Great Idea and service. Will save a lot of time and effort required.

TomSEA TomSEA, TechSpot Chancellor, said:

This seems ripe for fraud. What's to stop me from grabbing your phone and sending me or someone else $2500? There is absolutely no proof the transfer was not legit and it was done with zero authentication over the internet with no security or encryption. It's already easy enough to spoof someone's email so message can appear to be from anybody you'd like.

What am I missing?

VitalyT VitalyT said:

What am I missing?

[link]

Guest said:

Actually, none of those security features would prevent the type of fraud that TomSEA described. They all rely on the mobile phone, either for 2-factor authentication or SMS warnings. I'd also add that it's not terribly difficult to spoof an email address, so hopefully they will be checking headers.

TomSEA TomSEA, TechSpot Chancellor, said:

What guest said.

They only claim to protect the web session that you used to originally enter the debit card information into their system. Other than that they encourage you set up the most complex login with your email provider that they support. Nobody is going to do that (or even know what method of authenticating is even the most secure)

Beyond that, they simply look for fraud after the fact. Credit card companies use extensive fraud monitoring because legally they are on the hook for the fraud. Debit cards are not the same as credit cards and we might be the one liable. "When we notice suspicious activity, we alert you and prevent further payments from being sent." No mention of refunding the amount of the original fraud, just notification so future fraud can be stopped.

This company is basing their product strictly on convenience, but at a price of a serious lack of security. Not for me thanks, unless they come up with something better than this.

JC713 JC713 said:

This seems ripe for fraud. What's to stop me from grabbing your phone and sending me or someone else $2500? There is absolutely no proof the transfer was not legit and it was done with zero authentication over the internet with no security or encryption. It's already easy enough to spoof someone's email so message can appear to be from anybody you'd like.

What am I missing?

Yeah. As nice as this is, I wouldnt trust it.

hahahanoobs hahahanoobs said:

Cool idea, but this is a new company, they may soon introduce a fee, and most likely raise it in regular intervals until customers start freaking out.

I'll stick with email money transfers via my bank. Cost: $1.50. Wait time: 30-45mins.

Critica1Hit said:

I agree with Tom and guest. This needs more security features. I think they need to require creating an account, and with that account users should be able to create a master password/key phrase. Once the email for cash transfer has been sent, SquareCash system could send a txt message to the users phone number asking them to reply with their password/keyphrase. Only then will the transfer will actually complete successfully.

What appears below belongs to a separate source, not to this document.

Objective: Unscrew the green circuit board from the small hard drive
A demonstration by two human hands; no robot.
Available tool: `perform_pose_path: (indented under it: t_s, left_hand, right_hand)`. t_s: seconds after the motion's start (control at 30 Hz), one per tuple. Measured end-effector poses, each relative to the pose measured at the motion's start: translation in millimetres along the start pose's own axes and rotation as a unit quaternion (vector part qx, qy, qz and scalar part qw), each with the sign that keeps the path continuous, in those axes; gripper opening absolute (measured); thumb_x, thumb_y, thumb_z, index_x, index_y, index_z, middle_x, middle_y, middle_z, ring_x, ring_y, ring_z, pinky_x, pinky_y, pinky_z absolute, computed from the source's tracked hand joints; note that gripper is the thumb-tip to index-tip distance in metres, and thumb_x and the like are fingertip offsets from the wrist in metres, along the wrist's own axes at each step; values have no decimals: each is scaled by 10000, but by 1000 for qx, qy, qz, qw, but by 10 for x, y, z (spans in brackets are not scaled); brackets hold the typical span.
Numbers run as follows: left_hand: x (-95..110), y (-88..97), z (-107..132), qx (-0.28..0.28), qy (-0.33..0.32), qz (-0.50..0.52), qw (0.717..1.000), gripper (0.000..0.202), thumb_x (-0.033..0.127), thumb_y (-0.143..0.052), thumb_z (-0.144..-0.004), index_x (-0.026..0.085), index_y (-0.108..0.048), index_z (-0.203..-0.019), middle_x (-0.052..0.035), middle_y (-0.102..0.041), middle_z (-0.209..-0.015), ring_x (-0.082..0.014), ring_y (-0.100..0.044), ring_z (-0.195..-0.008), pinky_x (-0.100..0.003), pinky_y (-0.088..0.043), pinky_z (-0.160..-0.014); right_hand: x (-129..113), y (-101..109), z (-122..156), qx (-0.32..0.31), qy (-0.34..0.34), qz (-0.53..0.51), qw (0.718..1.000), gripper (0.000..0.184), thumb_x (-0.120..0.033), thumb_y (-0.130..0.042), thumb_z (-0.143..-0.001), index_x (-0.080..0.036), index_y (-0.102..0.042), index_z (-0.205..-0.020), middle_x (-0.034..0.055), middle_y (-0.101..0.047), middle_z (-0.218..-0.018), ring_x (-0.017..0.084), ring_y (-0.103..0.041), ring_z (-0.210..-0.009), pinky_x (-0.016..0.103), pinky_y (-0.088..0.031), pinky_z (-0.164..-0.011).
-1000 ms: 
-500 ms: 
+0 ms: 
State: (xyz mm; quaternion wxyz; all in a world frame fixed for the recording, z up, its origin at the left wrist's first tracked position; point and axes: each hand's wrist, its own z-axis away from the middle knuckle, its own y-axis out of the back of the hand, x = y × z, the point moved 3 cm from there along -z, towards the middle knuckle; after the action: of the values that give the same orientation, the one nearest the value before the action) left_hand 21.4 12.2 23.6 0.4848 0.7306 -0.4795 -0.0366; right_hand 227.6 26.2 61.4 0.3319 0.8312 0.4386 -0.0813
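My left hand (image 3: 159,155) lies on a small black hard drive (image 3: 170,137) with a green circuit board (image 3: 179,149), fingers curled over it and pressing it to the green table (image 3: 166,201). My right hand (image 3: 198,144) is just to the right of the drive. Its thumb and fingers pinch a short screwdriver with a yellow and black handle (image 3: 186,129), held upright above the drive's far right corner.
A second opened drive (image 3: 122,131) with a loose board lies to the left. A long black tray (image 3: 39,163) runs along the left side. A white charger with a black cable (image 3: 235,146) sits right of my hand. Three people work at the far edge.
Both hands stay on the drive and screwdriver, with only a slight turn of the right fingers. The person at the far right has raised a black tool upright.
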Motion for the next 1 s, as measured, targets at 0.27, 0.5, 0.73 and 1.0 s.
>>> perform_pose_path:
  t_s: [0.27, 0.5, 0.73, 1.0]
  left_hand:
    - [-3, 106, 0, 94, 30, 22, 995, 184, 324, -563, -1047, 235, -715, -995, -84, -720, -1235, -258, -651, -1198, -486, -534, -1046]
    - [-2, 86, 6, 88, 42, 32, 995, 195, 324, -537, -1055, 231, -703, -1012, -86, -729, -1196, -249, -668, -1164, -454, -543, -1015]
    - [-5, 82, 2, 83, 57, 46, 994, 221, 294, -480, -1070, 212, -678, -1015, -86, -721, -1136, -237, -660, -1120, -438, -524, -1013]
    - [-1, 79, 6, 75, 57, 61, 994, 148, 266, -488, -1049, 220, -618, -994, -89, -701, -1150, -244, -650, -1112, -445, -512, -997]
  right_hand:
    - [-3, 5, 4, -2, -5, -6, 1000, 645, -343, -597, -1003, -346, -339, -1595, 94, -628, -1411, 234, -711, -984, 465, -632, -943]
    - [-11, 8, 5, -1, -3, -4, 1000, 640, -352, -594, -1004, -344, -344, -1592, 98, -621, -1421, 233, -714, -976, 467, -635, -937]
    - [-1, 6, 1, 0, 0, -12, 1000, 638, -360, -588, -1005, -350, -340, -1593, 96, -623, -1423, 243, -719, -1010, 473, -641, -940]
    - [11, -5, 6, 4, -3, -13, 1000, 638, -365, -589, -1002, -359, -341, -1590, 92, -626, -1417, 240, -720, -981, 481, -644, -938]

I know this is far from perfect. It introduces an additional step for the users, plus introduces more issues like taking care of Data at rest, and the txt message isn't encrypted. BUT from a basic user perspective at least, I feel this is a bit better.

cliffordcooley cliffordcooley, TechSpot Paladin, said:

I was having issues trusting this idea. Then I read the comments and see I am not alone.

Robocannibal Robocannibal said:

And when it starts reporting to IRS, I wonder?